Meantime, Time Warner Cable (NYSE: TWC) dipped its toe into the virtual MVPD pool, partnering with Fanhattan to offer live TV and video on demand via the vendor's Fan TV box, engadget reports. TWC is selling the box to subscribers at a pre-order price of $99 and plans to start shipping it in the next few months.

The target market for both companies is primarily young adults who are eschewing cable television for online streaming options. "Dish is targeting 18-to-34-year-olds who only want to pay $20 or $30 a month to watch video on smartphones and tablets instead of a traditional TV set," Bloomberg's Alex Sherman and Edmund Lee wrote.

Content rights are a key component of Dish's, and likely TWC's service.
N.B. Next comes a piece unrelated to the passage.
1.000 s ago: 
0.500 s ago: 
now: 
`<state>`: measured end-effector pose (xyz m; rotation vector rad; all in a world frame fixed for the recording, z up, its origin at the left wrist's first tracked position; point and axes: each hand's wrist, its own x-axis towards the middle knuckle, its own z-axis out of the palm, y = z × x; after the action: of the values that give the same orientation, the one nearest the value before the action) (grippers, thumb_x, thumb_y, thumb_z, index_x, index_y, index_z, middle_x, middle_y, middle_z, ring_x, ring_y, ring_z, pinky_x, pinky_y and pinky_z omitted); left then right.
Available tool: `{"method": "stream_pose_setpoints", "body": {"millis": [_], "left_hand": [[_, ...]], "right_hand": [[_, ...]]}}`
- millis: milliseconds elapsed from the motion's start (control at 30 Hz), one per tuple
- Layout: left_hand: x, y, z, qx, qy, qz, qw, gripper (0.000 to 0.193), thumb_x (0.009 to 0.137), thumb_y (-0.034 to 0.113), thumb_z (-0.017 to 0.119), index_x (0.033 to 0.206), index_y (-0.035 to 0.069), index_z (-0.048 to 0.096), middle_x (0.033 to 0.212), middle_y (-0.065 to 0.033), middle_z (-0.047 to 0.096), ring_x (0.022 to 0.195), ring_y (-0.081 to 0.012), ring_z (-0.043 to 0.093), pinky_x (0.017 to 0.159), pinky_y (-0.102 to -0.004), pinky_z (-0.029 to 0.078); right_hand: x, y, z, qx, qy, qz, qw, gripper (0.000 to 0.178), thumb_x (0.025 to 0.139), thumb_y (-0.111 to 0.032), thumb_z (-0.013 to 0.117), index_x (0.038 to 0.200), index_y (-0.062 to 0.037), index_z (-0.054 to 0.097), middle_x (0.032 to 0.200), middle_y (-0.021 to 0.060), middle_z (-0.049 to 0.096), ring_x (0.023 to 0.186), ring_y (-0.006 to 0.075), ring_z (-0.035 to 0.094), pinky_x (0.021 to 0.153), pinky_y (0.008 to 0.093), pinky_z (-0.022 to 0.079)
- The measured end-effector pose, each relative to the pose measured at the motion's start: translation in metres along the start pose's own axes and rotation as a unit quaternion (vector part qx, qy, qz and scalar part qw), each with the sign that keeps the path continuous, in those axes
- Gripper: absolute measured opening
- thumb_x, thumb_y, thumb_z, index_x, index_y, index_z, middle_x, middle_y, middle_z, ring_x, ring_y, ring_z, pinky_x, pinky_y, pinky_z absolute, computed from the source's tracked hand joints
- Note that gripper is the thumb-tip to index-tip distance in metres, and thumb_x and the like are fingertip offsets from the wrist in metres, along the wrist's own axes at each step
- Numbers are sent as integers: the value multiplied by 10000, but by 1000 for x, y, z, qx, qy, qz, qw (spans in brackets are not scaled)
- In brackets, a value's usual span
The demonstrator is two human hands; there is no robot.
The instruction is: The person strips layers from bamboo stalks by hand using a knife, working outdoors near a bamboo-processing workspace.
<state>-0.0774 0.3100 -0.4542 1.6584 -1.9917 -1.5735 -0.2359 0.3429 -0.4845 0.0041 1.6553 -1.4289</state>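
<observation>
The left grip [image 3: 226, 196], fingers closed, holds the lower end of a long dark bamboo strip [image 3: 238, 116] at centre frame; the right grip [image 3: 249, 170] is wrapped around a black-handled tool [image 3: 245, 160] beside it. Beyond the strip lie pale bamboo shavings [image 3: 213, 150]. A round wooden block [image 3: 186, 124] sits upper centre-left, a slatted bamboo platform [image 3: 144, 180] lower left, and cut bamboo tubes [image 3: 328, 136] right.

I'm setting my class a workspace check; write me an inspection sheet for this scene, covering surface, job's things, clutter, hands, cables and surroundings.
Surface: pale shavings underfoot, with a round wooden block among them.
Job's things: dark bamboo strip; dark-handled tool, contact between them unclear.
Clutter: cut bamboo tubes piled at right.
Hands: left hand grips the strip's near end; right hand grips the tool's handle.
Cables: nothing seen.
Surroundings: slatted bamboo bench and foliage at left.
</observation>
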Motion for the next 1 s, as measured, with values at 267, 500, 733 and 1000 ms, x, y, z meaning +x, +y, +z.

Dish has secured a rights deal with the Walt Disney Co.--giving it access to channels like ABC, ESPN and The Disney Channel--but is still negotiating with CBS Corp., A&E Networks and Turner Broadcasting. Several conditions are being set in order for the deals to go through: The streaming package must include at least two of the four major broadcasting networks (ABC, CBS, NBC or Fox), along with at least 10 of the highest-rated cable networks.

Dish is also negotiating with NBCUniversal, a slightly more complicated proposition due to the conditions placed on the peacock network when Comcast (NASDAQ: CMCSA) acquired it in 2011. NBCU must provide programming that is comparatively and economically equivalent to that of its rivals. "The difficulty so far has been concluding what constitutes an equivalent agreement based on Dish's deal with Disney," an unnamed source told Bloomberg.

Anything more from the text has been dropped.